I have a physical copy of a book from my Gender & Women’s Studies capstone course. I don’t remember the title of it, but I know exactly where it is on my bookshelf. I saved it to give to my mom at some point; I thought she would really like it. It is a beautiful narrative that grapples with disability in different ways. My mom is learning and growing just like I am. I think it might be the right time to give her the book.

WHILE I WRITE

            I ask my mom a few questions to help me remember better, and she says some funny things. I’ve heard German people speak, and… I don’t sound German, she laughs.

            I sit here writing this as she practices on Honeybee’s piano. It is Wednesday. She has her lessons on Wednesdays. The holidays are over, but she still plays Christmas songs; I don’t mind. The Christmas songs were always my favorite to learn, too, and I would play them all year long. It drove my dad crazy. I don’t think he minds as much when my mom plays the same couple of Christmas carols over and over again. I think they both miss the way our house was filled with music before my sister and I left for college—we both played piano and were always incessantly practicing our pieces for concert choir, music competitions and the musicals we were in. When it came to our soprano solos, we were both perfectionists.

            I finish writing and print this out for my mom to read.

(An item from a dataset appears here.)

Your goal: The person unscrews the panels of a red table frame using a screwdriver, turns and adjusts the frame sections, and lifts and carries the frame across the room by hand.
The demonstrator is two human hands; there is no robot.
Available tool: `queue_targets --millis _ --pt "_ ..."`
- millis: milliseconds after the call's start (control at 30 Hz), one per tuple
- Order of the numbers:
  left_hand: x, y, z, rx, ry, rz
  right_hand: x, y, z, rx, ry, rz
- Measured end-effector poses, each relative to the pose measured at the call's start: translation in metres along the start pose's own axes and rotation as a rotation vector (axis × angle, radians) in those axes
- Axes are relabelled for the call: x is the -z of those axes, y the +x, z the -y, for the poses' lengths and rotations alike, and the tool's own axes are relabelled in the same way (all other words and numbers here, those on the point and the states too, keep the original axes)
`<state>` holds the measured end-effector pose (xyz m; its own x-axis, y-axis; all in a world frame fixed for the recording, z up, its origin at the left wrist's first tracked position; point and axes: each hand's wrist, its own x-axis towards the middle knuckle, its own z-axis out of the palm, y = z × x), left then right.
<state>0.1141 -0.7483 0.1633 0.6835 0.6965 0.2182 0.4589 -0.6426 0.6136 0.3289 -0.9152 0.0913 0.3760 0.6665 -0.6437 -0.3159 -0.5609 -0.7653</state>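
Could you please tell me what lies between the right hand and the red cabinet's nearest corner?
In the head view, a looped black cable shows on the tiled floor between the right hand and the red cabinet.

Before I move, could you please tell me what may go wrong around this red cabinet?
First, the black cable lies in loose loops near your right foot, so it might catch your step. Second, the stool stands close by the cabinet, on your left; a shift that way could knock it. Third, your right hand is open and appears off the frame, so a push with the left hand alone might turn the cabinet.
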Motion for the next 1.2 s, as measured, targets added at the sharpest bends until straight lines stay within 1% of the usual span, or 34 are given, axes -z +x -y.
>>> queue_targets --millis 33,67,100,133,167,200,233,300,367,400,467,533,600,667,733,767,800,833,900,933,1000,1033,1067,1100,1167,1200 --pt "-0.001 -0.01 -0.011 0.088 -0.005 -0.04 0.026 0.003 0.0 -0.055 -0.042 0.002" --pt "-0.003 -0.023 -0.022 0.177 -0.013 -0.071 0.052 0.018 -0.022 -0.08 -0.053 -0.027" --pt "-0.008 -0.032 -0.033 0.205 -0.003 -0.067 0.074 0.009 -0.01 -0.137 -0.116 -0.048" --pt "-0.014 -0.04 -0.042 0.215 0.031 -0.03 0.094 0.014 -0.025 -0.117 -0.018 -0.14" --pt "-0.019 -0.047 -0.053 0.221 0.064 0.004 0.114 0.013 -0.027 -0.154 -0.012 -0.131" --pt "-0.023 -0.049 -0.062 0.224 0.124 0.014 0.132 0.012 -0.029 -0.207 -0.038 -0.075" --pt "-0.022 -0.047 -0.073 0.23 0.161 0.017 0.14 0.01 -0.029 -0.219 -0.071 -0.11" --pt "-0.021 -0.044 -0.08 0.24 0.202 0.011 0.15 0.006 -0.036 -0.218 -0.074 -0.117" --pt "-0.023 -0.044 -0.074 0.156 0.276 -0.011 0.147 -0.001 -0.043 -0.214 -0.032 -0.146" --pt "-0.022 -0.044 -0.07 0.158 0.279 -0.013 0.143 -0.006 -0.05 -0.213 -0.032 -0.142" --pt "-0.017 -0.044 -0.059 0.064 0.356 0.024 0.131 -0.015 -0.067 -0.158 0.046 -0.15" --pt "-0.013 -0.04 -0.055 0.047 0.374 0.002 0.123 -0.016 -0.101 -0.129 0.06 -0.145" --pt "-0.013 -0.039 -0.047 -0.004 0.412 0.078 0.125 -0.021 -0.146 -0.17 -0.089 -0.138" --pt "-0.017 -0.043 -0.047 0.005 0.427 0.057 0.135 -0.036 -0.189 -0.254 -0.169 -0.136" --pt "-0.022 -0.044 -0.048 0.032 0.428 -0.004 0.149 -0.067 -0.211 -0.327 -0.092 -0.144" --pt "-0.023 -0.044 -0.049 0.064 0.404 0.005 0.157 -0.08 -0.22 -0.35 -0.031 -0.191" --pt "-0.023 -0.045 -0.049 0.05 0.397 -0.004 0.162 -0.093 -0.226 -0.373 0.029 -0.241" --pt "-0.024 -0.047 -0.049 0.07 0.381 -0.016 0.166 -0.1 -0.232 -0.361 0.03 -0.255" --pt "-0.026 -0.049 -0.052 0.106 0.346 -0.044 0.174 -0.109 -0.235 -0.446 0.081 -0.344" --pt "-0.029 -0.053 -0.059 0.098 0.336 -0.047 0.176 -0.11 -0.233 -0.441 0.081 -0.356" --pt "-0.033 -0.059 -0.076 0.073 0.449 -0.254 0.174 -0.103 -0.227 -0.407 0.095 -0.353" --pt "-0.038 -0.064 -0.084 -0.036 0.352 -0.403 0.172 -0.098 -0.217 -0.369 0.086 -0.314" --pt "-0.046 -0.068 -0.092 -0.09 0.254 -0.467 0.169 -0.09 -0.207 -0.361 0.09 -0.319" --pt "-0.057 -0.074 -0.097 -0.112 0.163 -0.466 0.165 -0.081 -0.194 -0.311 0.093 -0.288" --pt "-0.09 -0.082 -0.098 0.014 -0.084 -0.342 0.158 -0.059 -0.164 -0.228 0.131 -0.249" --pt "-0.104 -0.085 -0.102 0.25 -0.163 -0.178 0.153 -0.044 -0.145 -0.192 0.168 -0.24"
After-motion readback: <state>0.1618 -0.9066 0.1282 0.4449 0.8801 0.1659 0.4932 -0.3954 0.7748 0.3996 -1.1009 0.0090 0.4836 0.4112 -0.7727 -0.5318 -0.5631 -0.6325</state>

She only got through the “State Swimming” vignette when she stops and says, Emma, can we submit this to the State HLAA Newsletter? I think they would like this. You do a great job capturing these little moments, and lots of people don’t get it. She says she knows I’ll get an “A” on it. My mother really is something special.

I think Honeybee’s piano missed the music in the house, too. It sometimes sat for a while without being played. But since my mother started learning, its keys don’t collect dust anymore. The house is full of music, even when my sister and I aren’t home.

We are all so proud of my mother. I think Honeybee’s piano is proud of her, too.